Return shapes of each partition.

Returns

shape}

Return type

a dict of {pyu

property partition_columns#

Returns columns of each partition.

Returns

columns}

Return type

a dict of {pyu

__init__(partitions: Dict[PYU, Partition], aligned: bool = True) None#
secretflow.data.vertical.read_csv(filepath: Dict[PYU, str], delimiter=',', dtypes: Optional[Dict[PYU, Dict[str, type]]] = None, spu: Optional[SPU] = None, keys: Optional[Union[str, List[str], Dict[Device, List[str]]]] = None, drop_keys: Optional[Union[str, List[str], Dict[Device, List[str]]]] = None, psi_protocl=None) VDataFrame[source]#

Read a comma-separated values (csv) file into VDataFrame.
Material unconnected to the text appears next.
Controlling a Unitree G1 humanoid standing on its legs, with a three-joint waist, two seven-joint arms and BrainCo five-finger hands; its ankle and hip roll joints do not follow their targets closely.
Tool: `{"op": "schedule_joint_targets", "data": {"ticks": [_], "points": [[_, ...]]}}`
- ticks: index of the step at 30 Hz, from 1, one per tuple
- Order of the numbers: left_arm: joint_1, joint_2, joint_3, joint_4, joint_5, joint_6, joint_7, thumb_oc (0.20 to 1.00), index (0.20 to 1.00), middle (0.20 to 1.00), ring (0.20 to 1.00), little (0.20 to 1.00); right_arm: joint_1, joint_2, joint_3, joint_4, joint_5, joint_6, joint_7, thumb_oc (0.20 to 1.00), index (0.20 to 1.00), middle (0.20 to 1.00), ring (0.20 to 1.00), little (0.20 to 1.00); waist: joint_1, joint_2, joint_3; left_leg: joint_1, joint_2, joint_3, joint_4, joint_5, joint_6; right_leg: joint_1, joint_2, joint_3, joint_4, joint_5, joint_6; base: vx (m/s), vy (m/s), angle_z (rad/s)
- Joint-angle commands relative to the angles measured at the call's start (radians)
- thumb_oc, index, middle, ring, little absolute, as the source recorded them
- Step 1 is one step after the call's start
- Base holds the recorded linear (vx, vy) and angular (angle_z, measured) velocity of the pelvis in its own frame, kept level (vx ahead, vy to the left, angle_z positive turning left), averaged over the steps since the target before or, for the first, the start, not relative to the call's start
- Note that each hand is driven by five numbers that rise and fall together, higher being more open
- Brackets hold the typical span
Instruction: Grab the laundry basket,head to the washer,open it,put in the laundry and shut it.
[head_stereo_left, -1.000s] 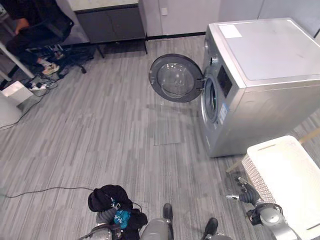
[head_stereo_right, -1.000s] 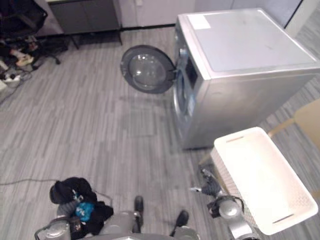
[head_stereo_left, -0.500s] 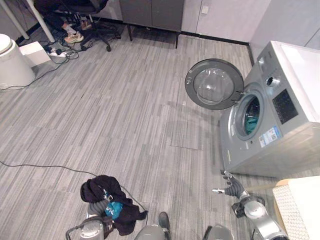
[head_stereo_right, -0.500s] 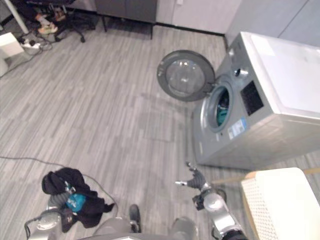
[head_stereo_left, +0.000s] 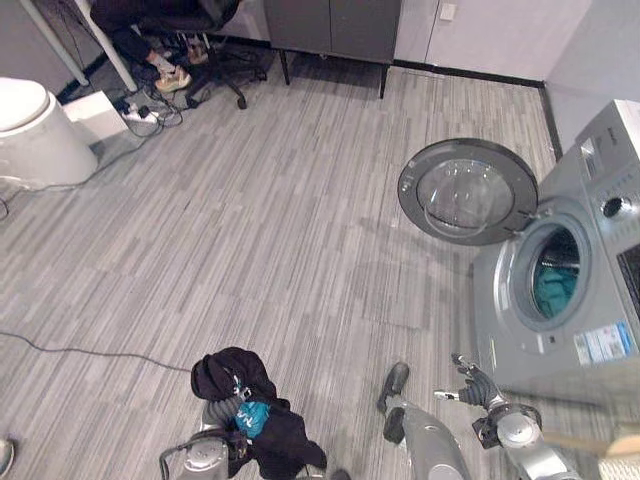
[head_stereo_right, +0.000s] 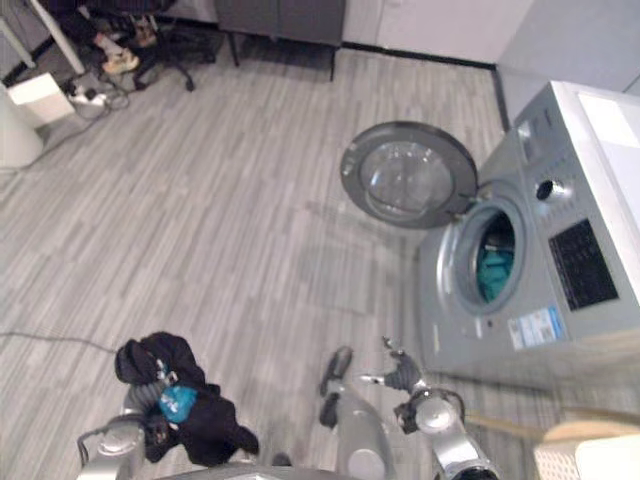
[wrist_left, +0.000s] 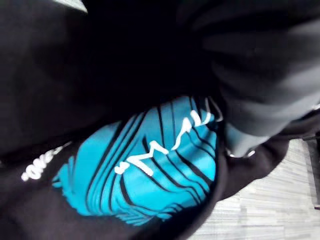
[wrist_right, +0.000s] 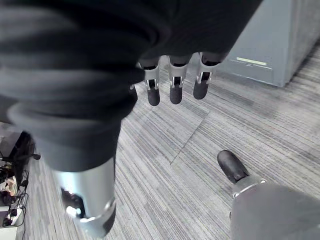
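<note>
Laundry: a black garment (head_stereo_left: 240, 395) with a teal printed patch (head_stereo_left: 248, 418), bunched over the left hand (head_stereo_left: 215, 412) and draped down past the wrist. Left fingers buried in the cloth, so impossible to tell from the head views or the left wrist view whether curled round it or merely under it. Seen up close in the left wrist view, black folds with the teal print (wrist_left: 145, 162) pressed right against the hand.

Right hand (head_stereo_left: 478, 388) held low toward the front-loading washing machine (head_stereo_left: 575, 300), fingers (wrist_right: 172, 85) straight and relaxed, grasping nothing, bare floor beyond the fingertips. Washer door (head_stereo_left: 468, 190) swung wide open, well beyond the right fingertips; teal cloth (head_stereo_left: 555, 290) already lying in the drum (head_stereo_left: 548, 285).

Judged soft, light and limp: no stiffness, likely to sag, trail and slip off straight fingers. Best taken by gathering the bunched middle into the palm rather than pinching an edge, so that loose ends do not drag or snag on the drum's rim. Not fragile; a firm squeeze does no harm.
</note>
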Motion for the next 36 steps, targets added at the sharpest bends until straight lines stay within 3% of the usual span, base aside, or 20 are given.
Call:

When specifying spu and keys, the fields specified by keys are used for PSI alignment.Fields used for alignment must be common to all parties, and other fields cannot be repeated across parties. The data for each party is supposed pre-aligned if not specifying spu and keys.

Parameters
  • filepath

    The file path of each party. It can be a local file with a relative or absolute path, or a remote file starting with oss://, http(s)://, E.g.

    {
        PYU('alice'): 'oss://bucket/data/alice.csv',
        PYU('bob'): 'oss://bucket/data/bob.csv'
    }
    

  • delimiter – the file separator.

  • dtypes

    Participant field type. It will be inferred from the file if not specified, E.g.

    {
        PYU('alice'): {'uid': np.str, 'age': np.int32},
        PYU('bob'): {'uid': np.str, 'score': np.float32}
    }
    

  • spu – SPU device, used for PSI data alignment. The data of all parties are supposed pre-aligned if not specified.

  • keys – The field used for psi, which can be single or multiple fields. This parameter is required when spu is specified.

  • drop_keys – keys to removed, which can be single or multiple fields. This parameter is required when spu is specified since VDataFrame doesn’t allow duplicate column names.

  • psi_protocl – Specified protocol for PSI. Default ‘KKRT_PSI_2PC’ for 2 parties, ‘ECDH_PSI_3PC’ for 3 parties.

Returns

A aligned VDataFrame.

secretflow.data.vertical.to_csv(df: VDataFrame, file_uris: Dict[PYU, str], **kwargs)[source]#

Write object to a comma-separated values (csv) file.

Parameters
  • df – the VDataFrame to save.

  • file_uris – the file path of each PYU.

  • kwargs – all other arguments are same with pandas.DataFrame.to_csv().